• The problem
Give the entries again exactly, every one of them.
Data to process below:
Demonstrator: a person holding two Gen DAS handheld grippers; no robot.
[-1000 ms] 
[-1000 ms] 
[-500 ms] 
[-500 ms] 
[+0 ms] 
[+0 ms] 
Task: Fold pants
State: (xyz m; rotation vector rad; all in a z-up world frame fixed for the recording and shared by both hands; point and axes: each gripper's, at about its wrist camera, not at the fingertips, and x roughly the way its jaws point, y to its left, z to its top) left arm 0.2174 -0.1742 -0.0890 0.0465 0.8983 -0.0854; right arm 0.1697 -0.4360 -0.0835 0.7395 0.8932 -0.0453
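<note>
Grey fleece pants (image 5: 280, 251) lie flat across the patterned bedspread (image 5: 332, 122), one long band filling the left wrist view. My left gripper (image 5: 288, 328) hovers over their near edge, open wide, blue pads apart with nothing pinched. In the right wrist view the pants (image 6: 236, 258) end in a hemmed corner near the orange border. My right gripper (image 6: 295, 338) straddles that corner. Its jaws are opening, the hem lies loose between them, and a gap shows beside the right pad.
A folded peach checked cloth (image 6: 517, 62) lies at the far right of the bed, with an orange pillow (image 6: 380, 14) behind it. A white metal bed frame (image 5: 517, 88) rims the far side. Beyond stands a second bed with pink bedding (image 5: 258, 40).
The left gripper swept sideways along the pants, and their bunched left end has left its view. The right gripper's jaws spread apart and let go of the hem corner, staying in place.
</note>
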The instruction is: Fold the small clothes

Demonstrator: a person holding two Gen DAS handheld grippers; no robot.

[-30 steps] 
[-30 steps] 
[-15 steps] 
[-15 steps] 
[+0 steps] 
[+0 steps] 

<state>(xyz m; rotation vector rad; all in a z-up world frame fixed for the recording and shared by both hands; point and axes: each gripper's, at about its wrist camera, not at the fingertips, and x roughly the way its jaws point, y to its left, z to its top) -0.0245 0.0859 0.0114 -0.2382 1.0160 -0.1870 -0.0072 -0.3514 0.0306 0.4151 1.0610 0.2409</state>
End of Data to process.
• Response to this task
Demonstrator: a person holding two Gen DAS handheld grippers; no robot.
[-1000 ms] 
[-1000 ms] 
[-500 ms] 
[-500 ms] 
[+0 ms] 
[+0 ms] 
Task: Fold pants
State: (xyz m; rotation vector rad; all in a z-up world frame fixed for the recording and shared by both hands; point and axes: each gripper's, at about its wrist camera, not at the fingertips, and x roughly the way its jaws point, y to its left, z to its top) left arm 0.2174 -0.1742 -0.0890 0.0465 0.8983 -0.0854; right arm 0.1697 -0.4360 -0.0835 0.7395 0.8932 -0.0453
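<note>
Grey fleece pants (image 5: 280, 251) lie flat across the patterned bedspread (image 5: 332, 122), one long band filling the left wrist view. My left gripper (image 5: 288, 328) hovers over their near edge, open wide, blue pads apart with nothing pinched. In the right wrist view the pants (image 6: 236, 258) end in a hemmed corner near the orange border. My right gripper (image 6: 295, 338) straddles that corner. Its jaws are opening, the hem lies loose between them, and a gap shows beside the right pad.
A folded peach checked cloth (image 6: 517, 62) lies at the far right of the bed, with an orange pillow (image 6: 380, 14) behind it. A white metal bed frame (image 5: 517, 88) rims the far side. Beyond stands a second bed with pink bedding (image 5: 258, 40).
The left gripper swept sideways along the pants, and their bunched left end has left its view. The right gripper's jaws spread apart and let go of the hem corner, staying in place.
</note>
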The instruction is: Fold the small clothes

Demonstrator: a person holding two Gen DAS handheld grippers; no robot.

[-30 steps] 
[-30 steps] 
[-15 steps] 
[-15 steps] 
[+0 steps] 
[+0 steps] 

<state>(xyz m; rotation vector rad; all in a z-up world frame fixed for the recording and shared by both hands; point and axes: each gripper's, at about its wrist camera, not at the fingertips, and x roughly the way its jaws point, y to its left, z to its top) -0.0245 0.0859 0.0114 -0.2382 1.0160 -0.1870 -0.0072 -0.3514 0.0306 0.4151 1.0610 0.2409</state>

The answer was written out completely.